=== Supplied data ===

::::::

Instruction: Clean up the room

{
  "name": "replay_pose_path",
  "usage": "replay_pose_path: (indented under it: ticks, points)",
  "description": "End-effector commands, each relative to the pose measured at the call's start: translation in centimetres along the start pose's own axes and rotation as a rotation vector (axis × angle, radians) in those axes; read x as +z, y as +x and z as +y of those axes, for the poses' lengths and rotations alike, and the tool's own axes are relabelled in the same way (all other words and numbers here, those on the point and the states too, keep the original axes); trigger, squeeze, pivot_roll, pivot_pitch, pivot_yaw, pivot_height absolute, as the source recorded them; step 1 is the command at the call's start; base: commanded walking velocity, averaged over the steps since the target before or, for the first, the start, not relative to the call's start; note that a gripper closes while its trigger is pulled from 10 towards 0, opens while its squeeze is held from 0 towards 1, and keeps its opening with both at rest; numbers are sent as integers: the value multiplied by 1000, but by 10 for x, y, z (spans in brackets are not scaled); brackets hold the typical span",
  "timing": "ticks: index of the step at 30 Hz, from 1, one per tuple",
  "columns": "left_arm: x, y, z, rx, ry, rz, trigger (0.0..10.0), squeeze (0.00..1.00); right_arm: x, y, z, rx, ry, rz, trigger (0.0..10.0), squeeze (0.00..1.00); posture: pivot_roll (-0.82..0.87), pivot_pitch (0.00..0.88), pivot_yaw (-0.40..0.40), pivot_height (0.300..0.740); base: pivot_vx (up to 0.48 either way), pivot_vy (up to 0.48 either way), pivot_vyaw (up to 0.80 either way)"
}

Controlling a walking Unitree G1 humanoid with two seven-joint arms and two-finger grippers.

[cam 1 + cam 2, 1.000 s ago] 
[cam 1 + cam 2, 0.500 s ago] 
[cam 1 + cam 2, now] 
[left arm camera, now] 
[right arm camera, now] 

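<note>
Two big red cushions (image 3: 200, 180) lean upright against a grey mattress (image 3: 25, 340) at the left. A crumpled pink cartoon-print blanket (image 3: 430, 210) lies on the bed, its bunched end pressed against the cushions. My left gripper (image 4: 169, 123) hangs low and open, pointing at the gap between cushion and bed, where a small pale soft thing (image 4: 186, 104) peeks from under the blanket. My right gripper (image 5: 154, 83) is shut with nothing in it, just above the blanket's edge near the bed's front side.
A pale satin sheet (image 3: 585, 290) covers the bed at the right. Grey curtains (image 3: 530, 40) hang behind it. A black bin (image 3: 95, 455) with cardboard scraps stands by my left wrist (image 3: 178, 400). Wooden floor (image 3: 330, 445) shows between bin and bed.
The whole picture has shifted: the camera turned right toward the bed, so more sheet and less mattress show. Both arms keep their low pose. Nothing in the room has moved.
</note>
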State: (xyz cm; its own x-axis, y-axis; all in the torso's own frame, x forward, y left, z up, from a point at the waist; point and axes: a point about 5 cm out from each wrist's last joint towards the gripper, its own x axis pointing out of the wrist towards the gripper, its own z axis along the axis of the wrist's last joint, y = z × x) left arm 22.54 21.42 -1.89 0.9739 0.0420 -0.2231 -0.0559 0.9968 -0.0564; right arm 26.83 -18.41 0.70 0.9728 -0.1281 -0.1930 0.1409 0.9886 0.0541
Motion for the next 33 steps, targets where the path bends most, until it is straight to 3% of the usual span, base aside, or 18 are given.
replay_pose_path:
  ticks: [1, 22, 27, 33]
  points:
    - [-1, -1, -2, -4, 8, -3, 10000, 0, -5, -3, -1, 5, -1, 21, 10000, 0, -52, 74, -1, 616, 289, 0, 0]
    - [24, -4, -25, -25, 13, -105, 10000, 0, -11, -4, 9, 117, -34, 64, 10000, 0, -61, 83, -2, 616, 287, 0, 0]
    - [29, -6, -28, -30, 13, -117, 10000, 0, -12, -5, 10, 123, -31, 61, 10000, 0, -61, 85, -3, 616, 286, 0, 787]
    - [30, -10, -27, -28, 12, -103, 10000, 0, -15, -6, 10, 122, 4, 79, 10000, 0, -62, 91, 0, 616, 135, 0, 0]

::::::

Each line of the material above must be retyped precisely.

Instruction: Clean up the room

{
  "name": "replay_pose_path",
  "usage": "replay_pose_path: (indented under it: ticks, points)",
  "description": "End-effector commands, each relative to the pose measured at the call's start: translation in centimetres along the start pose's own axes and rotation as a rotation vector (axis × angle, radians) in those axes; read x as +z, y as +x and z as +y of those axes, for the poses' lengths and rotations alike, and the tool's own axes are relabelled in the same way (all other words and numbers here, those on the point and the states too, keep the original axes); trigger, squeeze, pivot_roll, pivot_pitch, pivot_yaw, pivot_height absolute, as the source recorded them; step 1 is the command at the call's start; base: commanded walking velocity, averaged over the steps since the target before or, for the first, the start, not relative to the call's start; note that a gripper closes while its trigger is pulled from 10 towards 0, opens while its squeeze is held from 0 towards 1, and keeps its opening with both at rest; numbers are sent as integers: the value multiplied by 1000, but by 10 for x, y, z (spans in brackets are not scaled); brackets hold the typical span",
  "timing": "ticks: index of the step at 30 Hz, from 1, one per tuple",
  "columns": "left_arm: x, y, z, rx, ry, rz, trigger (0.0..10.0), squeeze (0.00..1.00); right_arm: x, y, z, rx, ry, rz, trigger (0.0..10.0), squeeze (0.00..1.00); posture: pivot_roll (-0.82..0.87), pivot_pitch (0.00..0.88), pivot_yaw (-0.40..0.40), pivot_height (0.300..0.740); base: pivot_vx (up to 0.48 either way), pivot_vy (up to 0.48 either way), pivot_vyaw (up to 0.80 either way)"
}

Controlling a walking Unitree G1 humanoid with two seven-joint arms and two-finger grippers.

[cam 1 + cam 2, 1.000 s ago] 
[cam 1 + cam 2, 0.500 s ago] 
[cam 1 + cam 2, now] 
[left arm camera, now] 
[right arm camera, now] 

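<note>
Two big red cushions (image 3: 200, 180) lean upright against a grey mattress (image 3: 25, 340) at the left. A crumpled pink cartoon-print blanket (image 3: 430, 210) lies on the bed, its bunched end pressed against the cushions. My left gripper (image 4: 169, 123) hangs low and open, pointing at the gap between cushion and bed, where a small pale soft thing (image 4: 186, 104) peeks from under the blanket. My right gripper (image 5: 154, 83) is shut with nothing in it, just above the blanket's edge near the bed's front side.
A pale satin sheet (image 3: 585, 290) covers the bed at the right. Grey curtains (image 3: 530, 40) hang behind it. A black bin (image 3: 95, 455) with cardboard scraps stands by my left wrist (image 3: 178, 400). Wooden floor (image 3: 330, 445) shows between bin and bed.
The whole picture has shifted: the camera turned right toward the bed, so more sheet and less mattress show. Both arms keep their low pose. Nothing in the room has moved.
</note>
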State: (xyz cm; its own x-axis, y-axis; all in the torso's own frame, x forward, y left, z up, from a point at the waist; point and axes: a point about 5 cm out from each wrist's last joint towards the gripper, its own x axis pointing out of the wrist towards the gripper, its own z axis along the axis of the wrist's last joint, y = z × x) left arm 22.54 21.42 -1.89 0.9739 0.0420 -0.2231 -0.0559 0.9968 -0.0564; right arm 26.83 -18.41 0.70 0.9728 -0.1281 -0.1930 0.1409 0.9886 0.0541
Motion for the next 33 steps, targets where the path bends most, until it is straight to 3% of the usual span, base aside, or 18 are given.
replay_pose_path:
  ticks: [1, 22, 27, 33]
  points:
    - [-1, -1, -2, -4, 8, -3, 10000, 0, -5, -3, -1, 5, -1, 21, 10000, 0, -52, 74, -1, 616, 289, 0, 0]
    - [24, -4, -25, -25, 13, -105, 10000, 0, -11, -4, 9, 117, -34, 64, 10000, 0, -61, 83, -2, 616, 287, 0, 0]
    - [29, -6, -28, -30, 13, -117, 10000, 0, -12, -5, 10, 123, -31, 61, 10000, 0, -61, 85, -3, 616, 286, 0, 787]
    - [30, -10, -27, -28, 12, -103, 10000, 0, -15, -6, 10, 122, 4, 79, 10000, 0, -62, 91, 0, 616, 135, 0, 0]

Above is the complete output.